Lucille, in the meantime, had not been idle. She set herself the task of saving Alice from Lanny Welsh, and she went about it in a manner that would have done credit to an experienced diplomat. One of the men she had tried hardest to induce to become a frequenter of the “salon” she had attempted to create was Van Dusen, the owner of the Eagle, and in a certain satirically smiling way he admired Lucille. He had once had literary ambitions and, like most small town editors, he had his share of political hopefulness, especially with reference to a post office; and he recognized in Lucille a power such as Riverbank had not previously possessed. She knew congressmen and senators, and dined them when they came to town; and they seemed to think her worth knowing. A word from her might, at the right moment, throw an office from one applicant to another. Van Dusen cultivated her friendship. He was a good talker and a great reader, and Lucille enjoyed him. He was a busy and a sadly overworked man, hard to draw from his home after his day's work was done, but he did accept Lucille's invitations. His presence at her house meant much; the town considered him one of its illustrious men.

Lucille jingled into his office one morning, rustled into a chair and leaned her arms on his desk.

“Are you going to do something for me, like a good man?” she began.

Van Dusen leaned back in his chair and smiled.
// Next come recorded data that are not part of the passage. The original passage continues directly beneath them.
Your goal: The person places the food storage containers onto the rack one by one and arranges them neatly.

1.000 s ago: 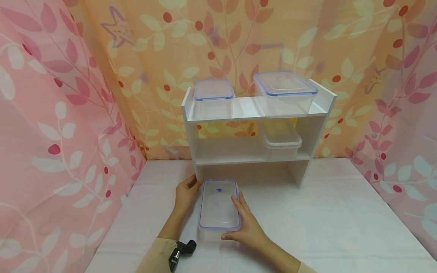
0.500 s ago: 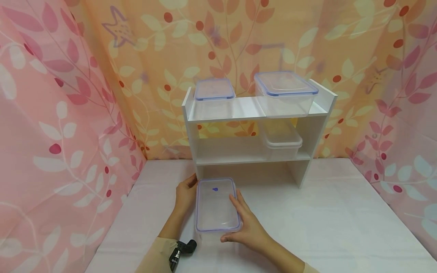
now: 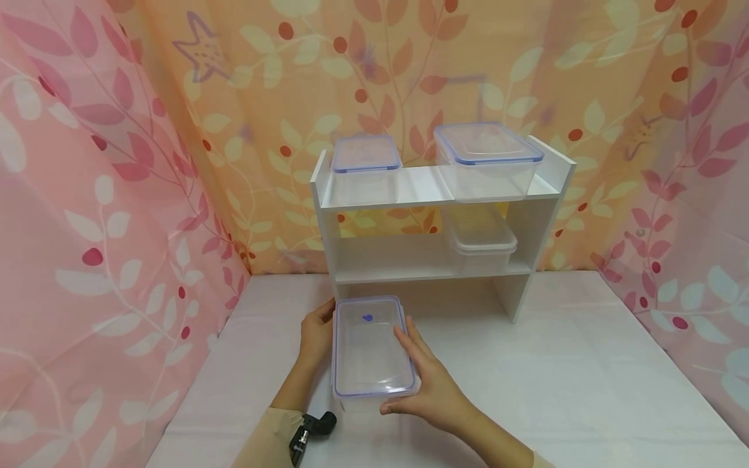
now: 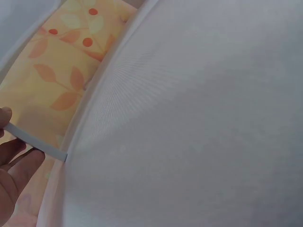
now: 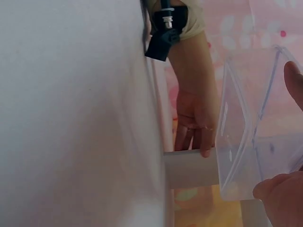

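Observation:
My right hand [image 3: 430, 383] grips a clear plastic food container [image 3: 374, 351] by its right side, thumb at the near end and fingers along the lid's edge. The container has a blue-rimmed lid with a small blue mark. In the right wrist view, the container [image 5: 234, 127] is up off the white tabletop. My left hand [image 3: 316, 335] holds the lower left side panel of a white shelf unit [image 3: 404, 253]. In the left wrist view, the thumb and fingers pinch the panel's edge [image 4: 38, 143] between them. The container's far left corner overlaps the left fingertips in the head view.
Two blue-lidded containers stand on the top shelf, a smaller one [image 3: 365, 156] at left and a larger one [image 3: 490, 162] at right. A white-lidded container [image 3: 482, 242] sits on the middle shelf's right side. Patterned curtains [image 3: 263, 130] enclose the white table [image 3: 585, 364].
My right hand has raised the container and shifted it slightly left, its far end now close to the shelf's left leg. The left hand has stayed at the panel.

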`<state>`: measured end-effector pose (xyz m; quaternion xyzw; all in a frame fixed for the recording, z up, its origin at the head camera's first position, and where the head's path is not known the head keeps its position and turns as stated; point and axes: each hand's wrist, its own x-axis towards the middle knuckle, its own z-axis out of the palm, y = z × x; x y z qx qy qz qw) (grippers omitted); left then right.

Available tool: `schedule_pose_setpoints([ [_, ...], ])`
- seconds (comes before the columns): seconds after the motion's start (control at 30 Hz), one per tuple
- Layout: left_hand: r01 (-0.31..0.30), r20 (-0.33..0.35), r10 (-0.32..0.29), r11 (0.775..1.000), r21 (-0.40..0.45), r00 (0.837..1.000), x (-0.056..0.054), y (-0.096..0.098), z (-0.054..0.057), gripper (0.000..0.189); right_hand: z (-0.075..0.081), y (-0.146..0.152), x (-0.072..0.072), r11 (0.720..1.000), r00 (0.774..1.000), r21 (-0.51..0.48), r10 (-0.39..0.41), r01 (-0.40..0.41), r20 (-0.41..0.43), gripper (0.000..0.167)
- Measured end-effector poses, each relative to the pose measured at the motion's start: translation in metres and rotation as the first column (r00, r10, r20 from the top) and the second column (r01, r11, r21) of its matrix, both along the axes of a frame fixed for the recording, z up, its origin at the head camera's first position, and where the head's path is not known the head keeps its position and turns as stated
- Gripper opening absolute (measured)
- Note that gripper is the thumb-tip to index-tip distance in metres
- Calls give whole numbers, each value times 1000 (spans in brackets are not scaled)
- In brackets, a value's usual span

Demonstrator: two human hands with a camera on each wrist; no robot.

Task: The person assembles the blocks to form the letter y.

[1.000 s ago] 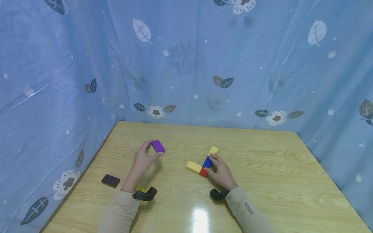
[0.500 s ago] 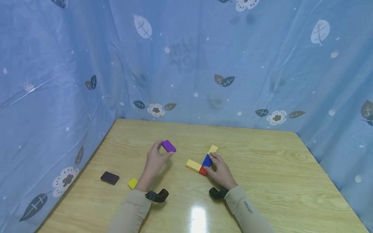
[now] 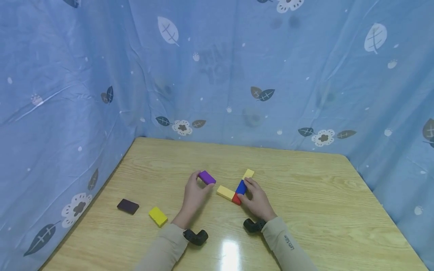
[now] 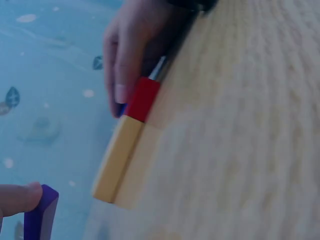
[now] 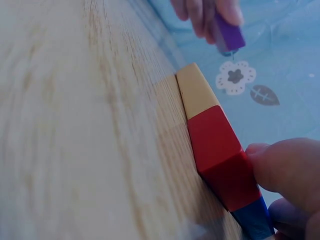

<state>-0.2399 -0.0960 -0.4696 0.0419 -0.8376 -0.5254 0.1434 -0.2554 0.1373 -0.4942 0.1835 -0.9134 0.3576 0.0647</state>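
Observation:
In the head view my left hand pinches a purple block between thumb and fingers, held up to the left of a joined group of blocks. That group forms an L on the table: a pale yellow block at the far end, a blue block, a red block at the corner, and another pale yellow block reaching left. My right hand grips the blue block, its thumb against the red one in the right wrist view. The purple block stands tilted at lower left in the left wrist view.
A black block and a bright yellow block lie on the wooden table to the left. A blue patterned curtain hangs behind and along both sides of the table.
My left hand has carried the purple block rightward and a little down, closer to the group. The bright yellow block has come into full view from behind the left arm. My right hand stays put.

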Motion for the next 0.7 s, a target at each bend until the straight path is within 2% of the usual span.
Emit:
schedule_pose_setpoints([
  [0.13, -40, 14, 40, 999, -5, 999, -4, 7, -8, 70, 0, 1, -1, 1000, 1000, 8, -6, 6, -9, 63],
  [0.3, -65, 13, 65, 997, -37, 998, -6, 14, -14, 68, 0, 1, -1, 1000, 1000, 8, -4, 4, -13, 62],
  [0.57, -60, 19, 63, 988, -143, 998, -4, 17, -17, 63, -1, 0, 0, 1000, 1000, -6, 1, -1, -23, 62],
  [0.7, -55, 28, 60, 986, -158, 998, -4, 18, -18, 65, -1, 1, 0, 1000, 1000, -4, -3, 3, -18, 62],
])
“To the half of my kingdom,” he said.

“That's less than I expected, but I suppose I'll have to make it do,” she returned playfully. “Isn't there, Mr. Van Dusen, some newspaper or printing office in Derlingport that pays more than you pay! Some place where a deserving young man could better himself?”

“Some of them pay more than the Eagle,” he admitted.

“And you could get a young man a place there?”

“I might. The Gazette might do it for me; Bender is an old friend of mine.”

“Then I want you to do it,” said Lucille. “You won't ask why, will you? Just do it for me?”